- [Instructions to follow] Which lines run from the line with "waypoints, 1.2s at" through the line with "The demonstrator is" in the entries below? Print them exactly, both ends included, and nothing more.

- [Records]
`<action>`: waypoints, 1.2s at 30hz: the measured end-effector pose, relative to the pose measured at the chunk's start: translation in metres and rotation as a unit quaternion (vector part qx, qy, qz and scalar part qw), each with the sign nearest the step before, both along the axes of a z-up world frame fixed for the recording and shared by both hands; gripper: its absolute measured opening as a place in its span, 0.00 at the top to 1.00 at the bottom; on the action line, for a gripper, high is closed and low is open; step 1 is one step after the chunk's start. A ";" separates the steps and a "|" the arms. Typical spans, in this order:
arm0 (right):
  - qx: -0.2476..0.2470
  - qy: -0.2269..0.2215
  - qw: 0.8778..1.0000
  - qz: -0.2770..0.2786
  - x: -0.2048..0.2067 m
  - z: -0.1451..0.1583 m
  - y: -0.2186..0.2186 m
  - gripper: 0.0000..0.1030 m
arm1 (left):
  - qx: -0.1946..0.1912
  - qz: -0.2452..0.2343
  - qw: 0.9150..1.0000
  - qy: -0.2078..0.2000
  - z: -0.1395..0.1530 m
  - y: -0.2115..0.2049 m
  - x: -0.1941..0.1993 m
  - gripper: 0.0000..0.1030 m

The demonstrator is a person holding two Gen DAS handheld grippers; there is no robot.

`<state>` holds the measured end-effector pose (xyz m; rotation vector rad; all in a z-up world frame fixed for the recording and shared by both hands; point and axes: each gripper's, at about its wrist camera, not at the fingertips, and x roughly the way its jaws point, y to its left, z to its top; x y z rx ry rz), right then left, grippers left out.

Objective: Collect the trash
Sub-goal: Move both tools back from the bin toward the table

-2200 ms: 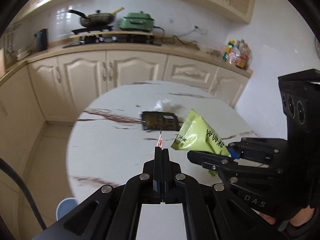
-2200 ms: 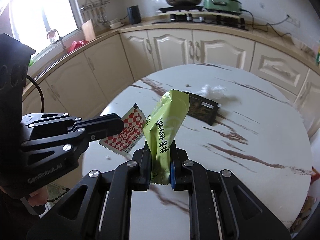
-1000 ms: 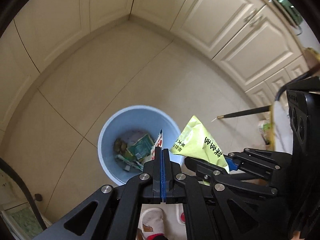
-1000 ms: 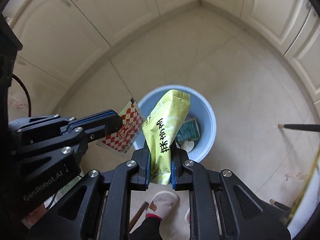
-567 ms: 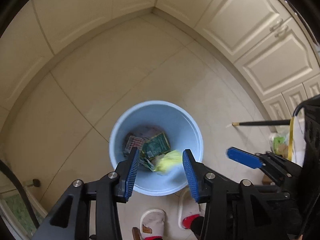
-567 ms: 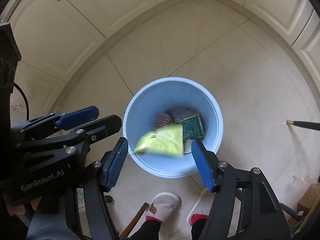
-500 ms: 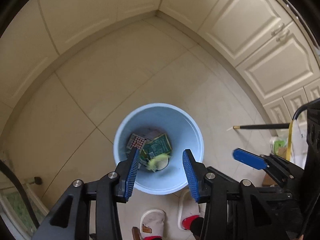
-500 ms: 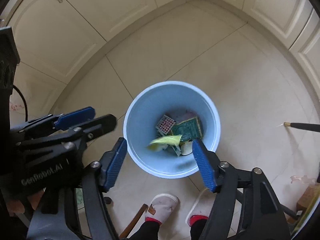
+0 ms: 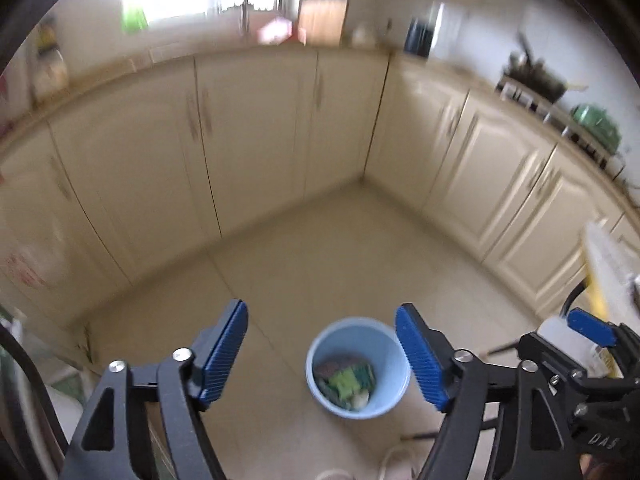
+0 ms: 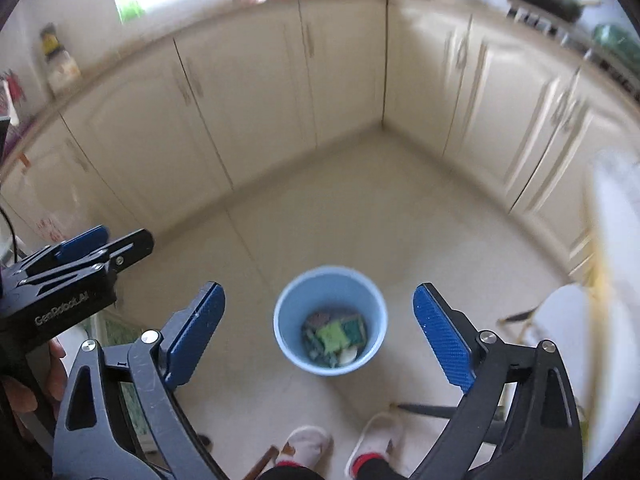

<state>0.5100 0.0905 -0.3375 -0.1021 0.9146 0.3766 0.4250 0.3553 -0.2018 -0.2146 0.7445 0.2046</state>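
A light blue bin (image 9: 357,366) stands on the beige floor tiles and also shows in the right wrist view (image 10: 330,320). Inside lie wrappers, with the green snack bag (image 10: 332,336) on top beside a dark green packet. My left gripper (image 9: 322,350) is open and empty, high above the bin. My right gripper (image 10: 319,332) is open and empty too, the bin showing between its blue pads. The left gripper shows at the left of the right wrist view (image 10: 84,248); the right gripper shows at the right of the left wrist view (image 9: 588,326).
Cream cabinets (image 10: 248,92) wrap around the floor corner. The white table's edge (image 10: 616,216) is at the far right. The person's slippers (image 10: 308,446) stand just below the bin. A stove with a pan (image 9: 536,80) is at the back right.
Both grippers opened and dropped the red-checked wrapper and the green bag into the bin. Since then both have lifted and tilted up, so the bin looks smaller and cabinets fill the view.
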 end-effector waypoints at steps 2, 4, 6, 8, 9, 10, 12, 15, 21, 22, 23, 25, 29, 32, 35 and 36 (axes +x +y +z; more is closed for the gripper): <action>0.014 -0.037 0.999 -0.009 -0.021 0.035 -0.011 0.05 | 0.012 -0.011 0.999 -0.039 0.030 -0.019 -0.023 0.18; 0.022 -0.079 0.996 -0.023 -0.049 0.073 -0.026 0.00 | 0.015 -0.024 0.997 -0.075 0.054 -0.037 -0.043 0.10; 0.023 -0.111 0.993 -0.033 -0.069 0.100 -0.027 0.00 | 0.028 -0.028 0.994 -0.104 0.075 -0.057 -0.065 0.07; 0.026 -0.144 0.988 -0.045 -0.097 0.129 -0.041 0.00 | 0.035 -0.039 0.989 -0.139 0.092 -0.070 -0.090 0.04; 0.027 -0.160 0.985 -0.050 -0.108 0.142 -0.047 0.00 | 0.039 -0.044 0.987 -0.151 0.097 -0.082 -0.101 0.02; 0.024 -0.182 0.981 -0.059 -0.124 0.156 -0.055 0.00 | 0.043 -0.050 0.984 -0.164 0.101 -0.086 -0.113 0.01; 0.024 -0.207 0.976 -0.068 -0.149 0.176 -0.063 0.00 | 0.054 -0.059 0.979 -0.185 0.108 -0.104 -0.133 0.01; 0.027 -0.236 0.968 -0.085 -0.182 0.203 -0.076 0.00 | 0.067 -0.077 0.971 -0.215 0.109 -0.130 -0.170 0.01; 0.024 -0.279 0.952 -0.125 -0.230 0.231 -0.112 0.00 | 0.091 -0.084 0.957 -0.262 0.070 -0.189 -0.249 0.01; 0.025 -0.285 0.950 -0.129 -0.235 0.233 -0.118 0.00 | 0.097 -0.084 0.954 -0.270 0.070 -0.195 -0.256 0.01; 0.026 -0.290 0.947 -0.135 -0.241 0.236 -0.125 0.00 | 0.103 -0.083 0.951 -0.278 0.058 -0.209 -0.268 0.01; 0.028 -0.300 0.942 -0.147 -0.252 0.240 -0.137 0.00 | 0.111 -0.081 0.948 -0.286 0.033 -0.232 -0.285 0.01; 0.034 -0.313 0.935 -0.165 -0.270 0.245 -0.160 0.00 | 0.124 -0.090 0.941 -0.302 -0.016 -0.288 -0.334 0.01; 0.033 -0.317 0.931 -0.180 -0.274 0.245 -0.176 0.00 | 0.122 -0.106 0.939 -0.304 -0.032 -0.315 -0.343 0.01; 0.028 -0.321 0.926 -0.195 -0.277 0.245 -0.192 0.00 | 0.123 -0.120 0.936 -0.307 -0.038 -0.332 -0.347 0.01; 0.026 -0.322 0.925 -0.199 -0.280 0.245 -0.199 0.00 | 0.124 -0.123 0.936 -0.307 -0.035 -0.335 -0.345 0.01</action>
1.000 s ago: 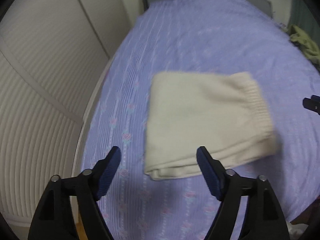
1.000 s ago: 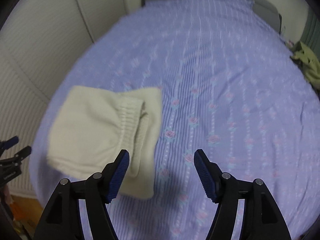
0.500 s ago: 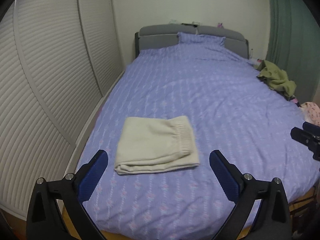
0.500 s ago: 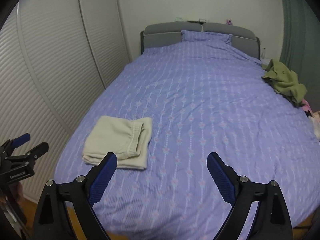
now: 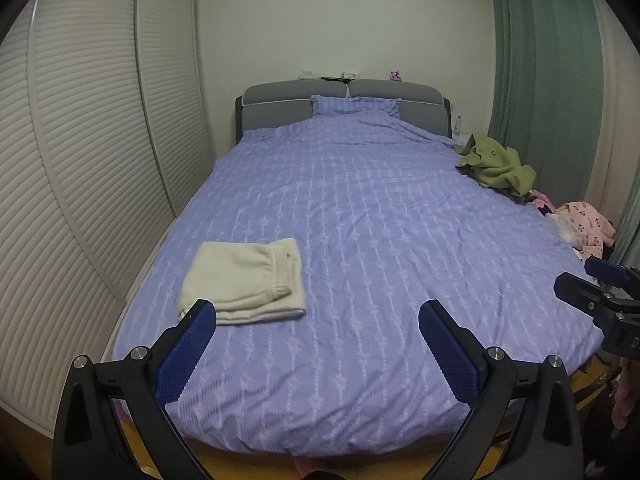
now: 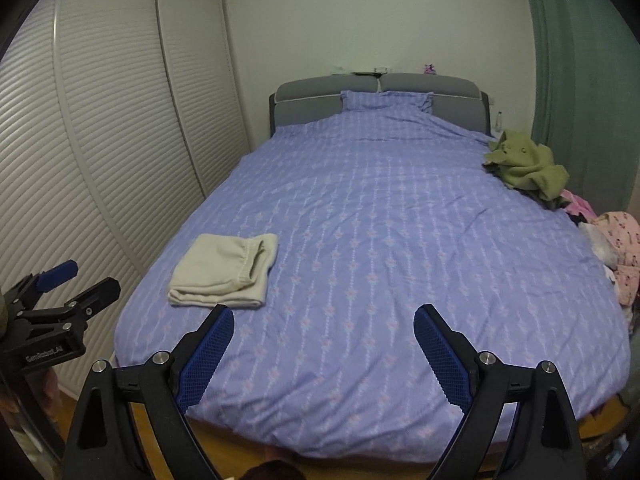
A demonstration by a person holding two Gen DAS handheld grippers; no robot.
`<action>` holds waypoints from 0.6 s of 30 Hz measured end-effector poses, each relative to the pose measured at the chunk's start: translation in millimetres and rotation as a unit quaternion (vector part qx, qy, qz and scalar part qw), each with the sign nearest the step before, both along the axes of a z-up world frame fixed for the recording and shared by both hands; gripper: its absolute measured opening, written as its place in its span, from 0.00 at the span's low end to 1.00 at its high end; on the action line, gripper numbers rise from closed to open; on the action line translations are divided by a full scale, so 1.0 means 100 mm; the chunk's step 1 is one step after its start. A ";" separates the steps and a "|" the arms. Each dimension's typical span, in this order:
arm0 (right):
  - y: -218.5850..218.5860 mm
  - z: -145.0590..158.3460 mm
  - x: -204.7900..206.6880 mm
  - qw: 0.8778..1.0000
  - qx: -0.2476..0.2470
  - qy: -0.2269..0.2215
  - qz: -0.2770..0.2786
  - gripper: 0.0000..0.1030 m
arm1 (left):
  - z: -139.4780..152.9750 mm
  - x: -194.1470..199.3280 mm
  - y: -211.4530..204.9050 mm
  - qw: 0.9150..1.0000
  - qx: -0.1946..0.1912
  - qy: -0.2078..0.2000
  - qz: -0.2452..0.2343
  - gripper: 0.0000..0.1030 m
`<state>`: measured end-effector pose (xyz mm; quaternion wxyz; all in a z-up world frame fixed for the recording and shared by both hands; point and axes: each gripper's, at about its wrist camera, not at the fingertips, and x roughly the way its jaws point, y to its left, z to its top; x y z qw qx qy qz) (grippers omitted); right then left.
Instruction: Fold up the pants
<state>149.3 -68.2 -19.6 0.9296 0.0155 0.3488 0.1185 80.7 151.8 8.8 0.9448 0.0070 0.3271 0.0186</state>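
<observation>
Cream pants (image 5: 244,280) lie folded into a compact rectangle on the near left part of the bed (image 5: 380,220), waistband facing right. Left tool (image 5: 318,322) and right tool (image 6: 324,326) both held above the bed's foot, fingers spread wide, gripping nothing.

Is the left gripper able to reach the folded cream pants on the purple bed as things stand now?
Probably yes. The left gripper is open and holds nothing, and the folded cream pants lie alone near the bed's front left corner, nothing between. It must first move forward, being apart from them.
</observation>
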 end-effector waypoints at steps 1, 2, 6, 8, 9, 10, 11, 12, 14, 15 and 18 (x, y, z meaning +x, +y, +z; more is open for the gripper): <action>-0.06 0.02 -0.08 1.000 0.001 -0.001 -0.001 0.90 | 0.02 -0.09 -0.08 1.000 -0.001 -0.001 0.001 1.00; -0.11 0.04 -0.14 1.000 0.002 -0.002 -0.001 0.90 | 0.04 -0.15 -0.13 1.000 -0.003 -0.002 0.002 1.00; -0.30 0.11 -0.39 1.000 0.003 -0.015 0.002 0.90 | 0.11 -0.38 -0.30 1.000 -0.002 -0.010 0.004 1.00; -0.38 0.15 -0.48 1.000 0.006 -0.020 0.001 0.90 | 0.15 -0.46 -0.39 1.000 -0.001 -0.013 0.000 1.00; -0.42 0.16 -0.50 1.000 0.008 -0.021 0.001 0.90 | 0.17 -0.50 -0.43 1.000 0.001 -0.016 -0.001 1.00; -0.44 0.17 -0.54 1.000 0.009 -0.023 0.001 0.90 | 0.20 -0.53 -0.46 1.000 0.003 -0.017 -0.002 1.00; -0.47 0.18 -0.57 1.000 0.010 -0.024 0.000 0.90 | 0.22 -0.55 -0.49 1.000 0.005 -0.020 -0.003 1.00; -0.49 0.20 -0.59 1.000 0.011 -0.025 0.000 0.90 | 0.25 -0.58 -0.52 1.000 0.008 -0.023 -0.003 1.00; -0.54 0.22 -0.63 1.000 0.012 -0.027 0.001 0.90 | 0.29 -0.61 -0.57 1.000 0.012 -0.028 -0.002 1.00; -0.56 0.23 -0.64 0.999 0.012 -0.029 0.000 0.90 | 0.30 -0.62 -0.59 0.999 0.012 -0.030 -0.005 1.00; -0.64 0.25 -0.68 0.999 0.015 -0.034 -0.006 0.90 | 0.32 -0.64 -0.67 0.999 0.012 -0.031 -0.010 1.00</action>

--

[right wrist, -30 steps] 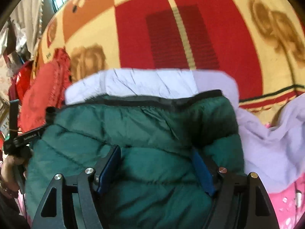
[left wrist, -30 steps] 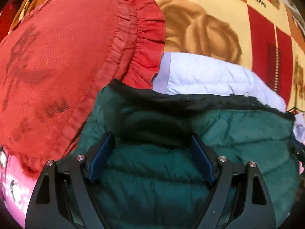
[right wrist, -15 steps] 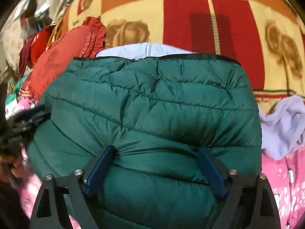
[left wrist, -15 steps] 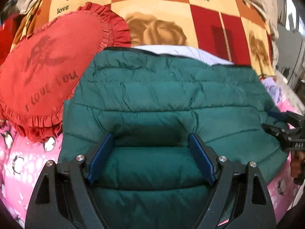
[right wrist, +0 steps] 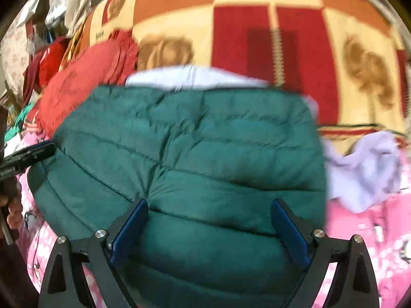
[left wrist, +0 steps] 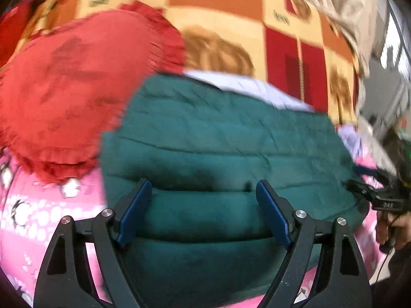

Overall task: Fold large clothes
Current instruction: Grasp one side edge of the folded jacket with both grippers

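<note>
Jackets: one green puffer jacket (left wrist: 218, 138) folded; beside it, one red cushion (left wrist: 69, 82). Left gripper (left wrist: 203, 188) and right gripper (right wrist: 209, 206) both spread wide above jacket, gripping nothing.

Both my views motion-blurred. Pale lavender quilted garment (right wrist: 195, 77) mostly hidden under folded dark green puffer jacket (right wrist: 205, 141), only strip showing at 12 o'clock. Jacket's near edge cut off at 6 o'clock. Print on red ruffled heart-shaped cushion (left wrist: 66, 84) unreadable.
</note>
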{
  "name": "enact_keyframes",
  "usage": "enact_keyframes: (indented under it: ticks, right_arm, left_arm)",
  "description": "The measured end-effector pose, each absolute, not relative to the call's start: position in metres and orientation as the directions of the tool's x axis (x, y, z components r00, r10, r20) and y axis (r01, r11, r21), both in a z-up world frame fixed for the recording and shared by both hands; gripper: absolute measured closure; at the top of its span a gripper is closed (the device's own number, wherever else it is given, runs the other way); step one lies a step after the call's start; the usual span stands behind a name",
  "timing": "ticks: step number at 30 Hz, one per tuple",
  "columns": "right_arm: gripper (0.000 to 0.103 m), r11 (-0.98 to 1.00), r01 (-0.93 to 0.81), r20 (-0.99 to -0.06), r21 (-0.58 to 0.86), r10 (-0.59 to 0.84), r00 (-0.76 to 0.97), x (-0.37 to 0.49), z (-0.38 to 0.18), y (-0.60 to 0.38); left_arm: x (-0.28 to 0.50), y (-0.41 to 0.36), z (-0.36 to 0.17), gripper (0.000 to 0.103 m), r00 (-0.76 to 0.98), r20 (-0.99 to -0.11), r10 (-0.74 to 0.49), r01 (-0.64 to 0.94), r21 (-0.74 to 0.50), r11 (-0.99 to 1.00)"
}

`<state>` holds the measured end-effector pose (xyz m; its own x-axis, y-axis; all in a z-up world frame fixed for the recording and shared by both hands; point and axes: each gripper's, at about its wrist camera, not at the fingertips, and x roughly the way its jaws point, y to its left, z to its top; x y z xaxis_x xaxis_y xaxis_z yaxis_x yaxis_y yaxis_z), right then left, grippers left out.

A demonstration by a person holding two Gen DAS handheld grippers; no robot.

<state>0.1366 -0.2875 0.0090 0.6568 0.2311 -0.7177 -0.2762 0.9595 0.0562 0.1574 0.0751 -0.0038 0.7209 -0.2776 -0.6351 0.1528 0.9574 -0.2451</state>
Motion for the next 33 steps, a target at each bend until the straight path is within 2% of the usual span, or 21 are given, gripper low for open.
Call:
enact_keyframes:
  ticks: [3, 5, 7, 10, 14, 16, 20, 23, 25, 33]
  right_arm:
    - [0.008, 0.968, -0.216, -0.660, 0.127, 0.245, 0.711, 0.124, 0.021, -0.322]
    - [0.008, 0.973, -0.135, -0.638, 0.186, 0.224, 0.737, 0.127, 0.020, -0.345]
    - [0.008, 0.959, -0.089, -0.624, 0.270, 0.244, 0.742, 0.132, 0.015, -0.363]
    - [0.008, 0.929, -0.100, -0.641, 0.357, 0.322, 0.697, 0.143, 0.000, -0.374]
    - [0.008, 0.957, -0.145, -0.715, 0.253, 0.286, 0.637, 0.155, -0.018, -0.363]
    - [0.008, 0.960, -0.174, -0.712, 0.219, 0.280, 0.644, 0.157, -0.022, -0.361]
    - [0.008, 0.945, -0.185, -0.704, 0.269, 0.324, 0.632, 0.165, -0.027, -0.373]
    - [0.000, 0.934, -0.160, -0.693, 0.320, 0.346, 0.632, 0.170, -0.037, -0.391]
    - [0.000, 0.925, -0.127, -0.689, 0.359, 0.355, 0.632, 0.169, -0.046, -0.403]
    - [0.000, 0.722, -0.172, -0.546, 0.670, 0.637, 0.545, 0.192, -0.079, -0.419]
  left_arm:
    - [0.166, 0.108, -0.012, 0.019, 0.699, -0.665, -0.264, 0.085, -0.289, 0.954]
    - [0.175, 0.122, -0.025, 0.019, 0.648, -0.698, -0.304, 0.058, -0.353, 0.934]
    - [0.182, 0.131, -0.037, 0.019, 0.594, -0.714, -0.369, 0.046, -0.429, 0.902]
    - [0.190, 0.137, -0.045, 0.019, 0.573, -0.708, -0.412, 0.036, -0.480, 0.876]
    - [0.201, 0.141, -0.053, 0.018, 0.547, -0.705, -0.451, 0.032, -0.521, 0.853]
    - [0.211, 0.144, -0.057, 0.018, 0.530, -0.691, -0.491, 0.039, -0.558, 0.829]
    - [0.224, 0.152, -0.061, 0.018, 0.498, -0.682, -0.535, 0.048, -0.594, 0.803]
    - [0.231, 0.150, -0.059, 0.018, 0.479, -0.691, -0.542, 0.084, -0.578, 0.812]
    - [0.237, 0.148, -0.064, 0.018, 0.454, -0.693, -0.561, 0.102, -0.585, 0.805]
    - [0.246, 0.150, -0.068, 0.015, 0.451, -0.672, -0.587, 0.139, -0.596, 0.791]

- [Solution to this task]
`<action>`: waypoints, 1.2s at 30hz: the measured end-effector pose, relative to the pose measured at the chunk's start: translation in metres and rotation as a unit quaternion (vector part qx, qy, qz and scalar part qw), each with the sign nearest the step before, both along the axes of a z-up world frame fixed for the recording and shared by both hands; gripper: its absolute measured opening as a place in its span, 0.00 at the top to 1.00 at the bottom; on the action line, for a gripper, high is closed and low is open; step 1 is one step after the chunk's start. A ";" separates the steps and a "|" the arms. Typical spans, in this order:
arm0 (right):
  - qx: -0.2476..0.2470
  - qy: -0.2269..0.2215
  - qw: 0.8778..1.0000
  - qz: -0.2770..0.2786
  - x: -0.2048..0.2067 m
  - z: -0.1451..0.1583 m
  - y: -0.2186..0.2186 m
  - gripper: 0.0000..0.1030 m
arm1 (left):
  - qx: -0.1946..0.1912
  - qz: -0.2452..0.2343
  - qw: 0.9150..1.0000
  - qy: -0.2078..0.2000
  - z: -0.1395..0.1530 m
  - y: -0.2115..0.2049 m
  - x: -0.1941..0.1993 m
  - gripper: 0.0000..0.1030 m

The demonstrator is a person holding two Gen DAS handheld grippers; there is no robot.

With this, there is nothing more to the exercise.